● **EXERCISE PROMPT**: In the records below, repeat word for word only the lines starting at the one that contains "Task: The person" and ending at the one that contains "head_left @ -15", pictures excluded.

● **RECORD EXTRACTS**:

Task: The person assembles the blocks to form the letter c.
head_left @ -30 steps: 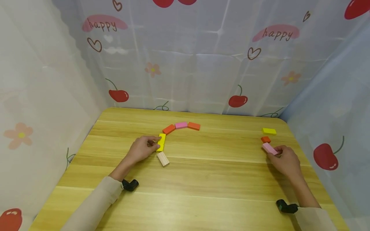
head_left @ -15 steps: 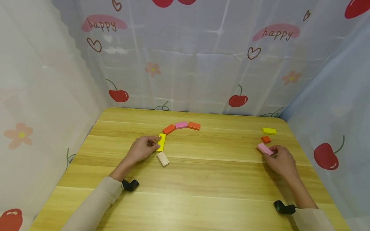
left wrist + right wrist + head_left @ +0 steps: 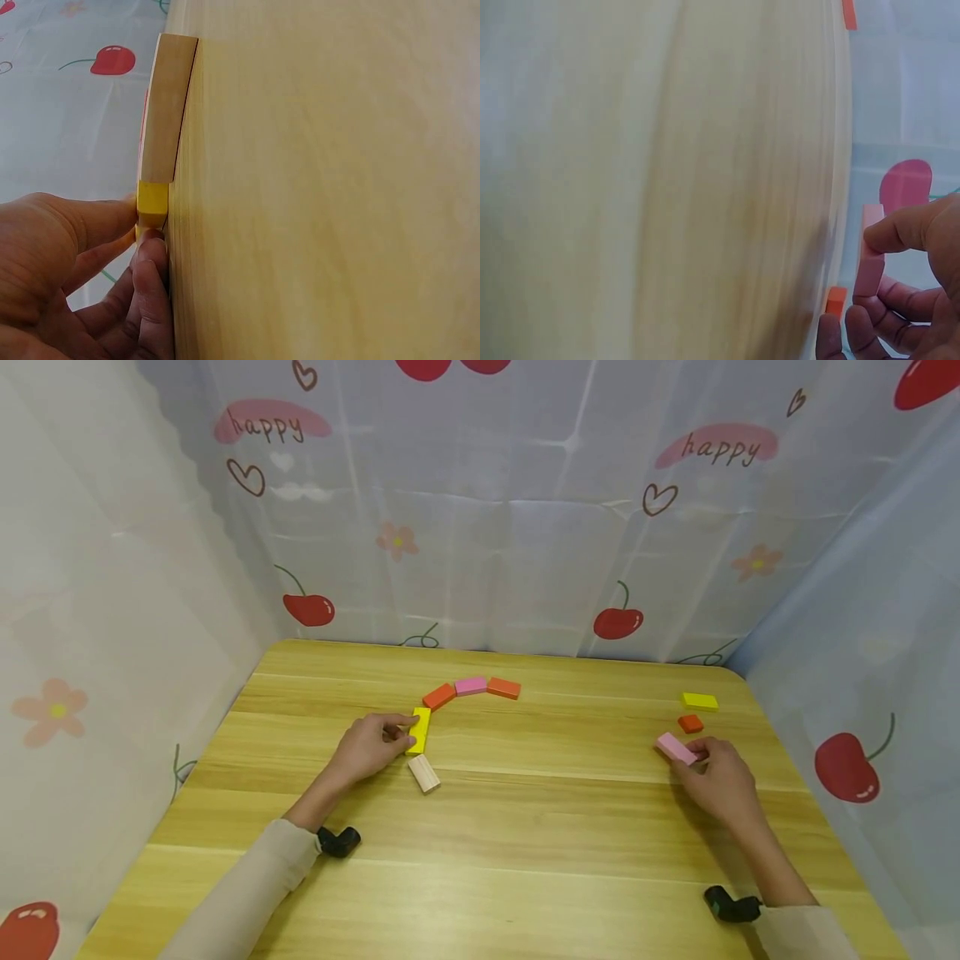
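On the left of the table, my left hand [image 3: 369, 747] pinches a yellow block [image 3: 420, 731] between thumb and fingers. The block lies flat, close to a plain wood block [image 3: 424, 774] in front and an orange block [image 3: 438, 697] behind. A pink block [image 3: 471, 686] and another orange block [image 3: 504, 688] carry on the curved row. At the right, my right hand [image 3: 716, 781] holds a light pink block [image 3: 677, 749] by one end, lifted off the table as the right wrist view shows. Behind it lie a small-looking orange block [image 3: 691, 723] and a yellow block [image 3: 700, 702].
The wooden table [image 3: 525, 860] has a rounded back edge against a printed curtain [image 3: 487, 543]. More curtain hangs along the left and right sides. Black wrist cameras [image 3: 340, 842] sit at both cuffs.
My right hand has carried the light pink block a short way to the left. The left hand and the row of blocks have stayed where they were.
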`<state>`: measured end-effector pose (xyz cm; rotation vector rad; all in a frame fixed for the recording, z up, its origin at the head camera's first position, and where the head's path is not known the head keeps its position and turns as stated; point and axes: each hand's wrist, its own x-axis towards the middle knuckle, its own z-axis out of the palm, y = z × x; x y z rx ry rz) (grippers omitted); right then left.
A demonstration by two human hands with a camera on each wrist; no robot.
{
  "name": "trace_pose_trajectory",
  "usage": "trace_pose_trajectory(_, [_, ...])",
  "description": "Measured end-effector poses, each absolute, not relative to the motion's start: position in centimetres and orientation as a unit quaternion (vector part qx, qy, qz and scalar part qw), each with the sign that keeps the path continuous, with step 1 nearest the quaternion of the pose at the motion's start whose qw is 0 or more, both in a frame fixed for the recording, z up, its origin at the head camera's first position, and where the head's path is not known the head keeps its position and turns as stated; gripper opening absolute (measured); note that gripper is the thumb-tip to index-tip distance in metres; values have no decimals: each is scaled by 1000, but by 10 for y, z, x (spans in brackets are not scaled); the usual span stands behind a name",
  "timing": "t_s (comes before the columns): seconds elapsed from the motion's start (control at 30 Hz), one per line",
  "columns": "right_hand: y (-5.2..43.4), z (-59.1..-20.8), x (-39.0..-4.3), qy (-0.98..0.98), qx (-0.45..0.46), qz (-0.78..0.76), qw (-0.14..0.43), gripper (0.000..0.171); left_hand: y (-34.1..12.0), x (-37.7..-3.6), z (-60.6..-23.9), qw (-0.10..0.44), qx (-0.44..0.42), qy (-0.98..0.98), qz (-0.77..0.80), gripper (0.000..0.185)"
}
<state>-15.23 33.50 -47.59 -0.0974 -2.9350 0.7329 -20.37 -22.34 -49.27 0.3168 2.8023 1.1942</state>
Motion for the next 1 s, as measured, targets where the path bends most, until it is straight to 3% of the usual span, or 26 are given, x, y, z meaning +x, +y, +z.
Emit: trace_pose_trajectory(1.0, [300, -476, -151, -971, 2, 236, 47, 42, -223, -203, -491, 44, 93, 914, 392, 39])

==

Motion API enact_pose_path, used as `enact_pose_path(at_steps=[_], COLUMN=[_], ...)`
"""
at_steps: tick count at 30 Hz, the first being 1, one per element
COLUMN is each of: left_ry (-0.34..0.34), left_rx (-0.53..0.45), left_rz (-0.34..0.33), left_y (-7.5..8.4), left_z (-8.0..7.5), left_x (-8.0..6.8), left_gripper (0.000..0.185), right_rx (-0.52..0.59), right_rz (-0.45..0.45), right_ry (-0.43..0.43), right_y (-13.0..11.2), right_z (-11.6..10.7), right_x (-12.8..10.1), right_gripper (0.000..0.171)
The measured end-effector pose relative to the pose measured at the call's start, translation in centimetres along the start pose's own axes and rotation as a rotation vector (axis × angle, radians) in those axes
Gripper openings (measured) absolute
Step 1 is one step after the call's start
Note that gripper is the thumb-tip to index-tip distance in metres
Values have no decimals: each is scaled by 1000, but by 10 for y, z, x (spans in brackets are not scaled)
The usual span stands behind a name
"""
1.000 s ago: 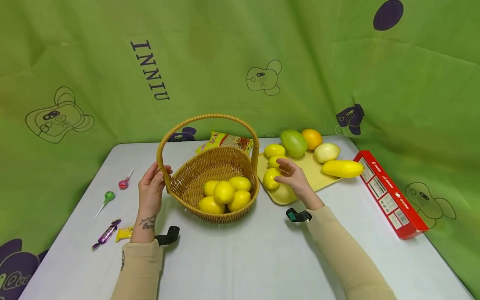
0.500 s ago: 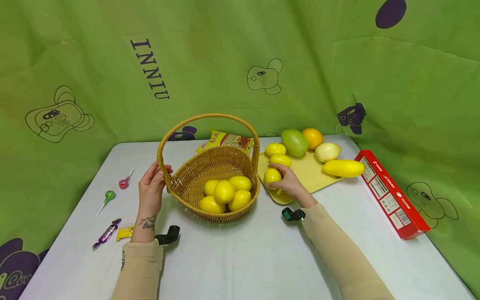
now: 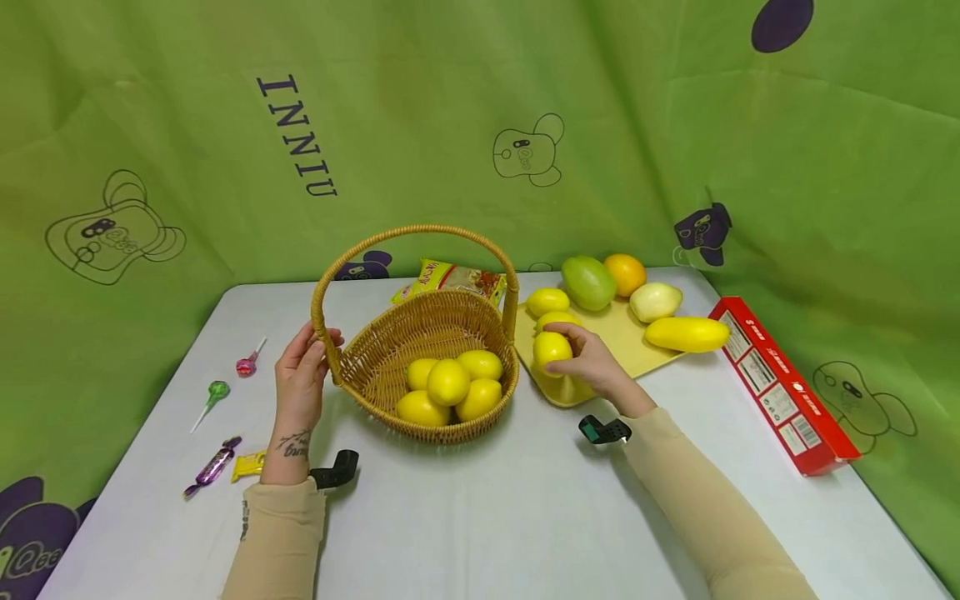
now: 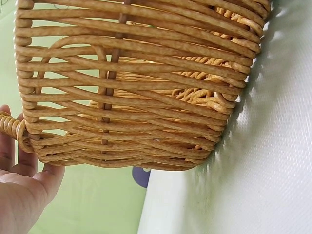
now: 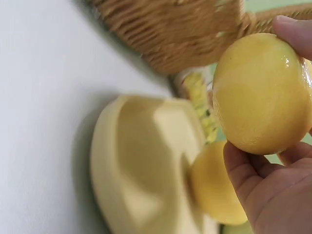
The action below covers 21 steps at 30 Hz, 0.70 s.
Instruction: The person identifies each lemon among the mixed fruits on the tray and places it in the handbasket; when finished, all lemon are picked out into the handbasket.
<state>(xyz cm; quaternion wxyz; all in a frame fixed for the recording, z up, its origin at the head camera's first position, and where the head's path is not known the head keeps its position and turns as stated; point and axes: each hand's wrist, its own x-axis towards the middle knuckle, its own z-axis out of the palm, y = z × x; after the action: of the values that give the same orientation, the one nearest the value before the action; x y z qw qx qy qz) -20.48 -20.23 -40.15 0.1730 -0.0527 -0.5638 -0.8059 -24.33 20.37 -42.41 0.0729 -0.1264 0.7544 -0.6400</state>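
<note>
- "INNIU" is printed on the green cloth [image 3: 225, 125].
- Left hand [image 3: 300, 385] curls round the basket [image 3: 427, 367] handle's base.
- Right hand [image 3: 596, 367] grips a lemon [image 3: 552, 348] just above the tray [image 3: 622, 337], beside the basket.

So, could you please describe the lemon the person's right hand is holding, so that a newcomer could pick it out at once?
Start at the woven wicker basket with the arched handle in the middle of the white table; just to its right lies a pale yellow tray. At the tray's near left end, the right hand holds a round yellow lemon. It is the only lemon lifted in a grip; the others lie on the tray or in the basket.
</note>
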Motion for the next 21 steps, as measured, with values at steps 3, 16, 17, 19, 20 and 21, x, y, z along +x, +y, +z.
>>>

● **ANSWER FOR THIS EXERCISE**:
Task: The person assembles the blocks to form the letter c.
head_left @ -30 steps: 
head_left @ -15 steps: 

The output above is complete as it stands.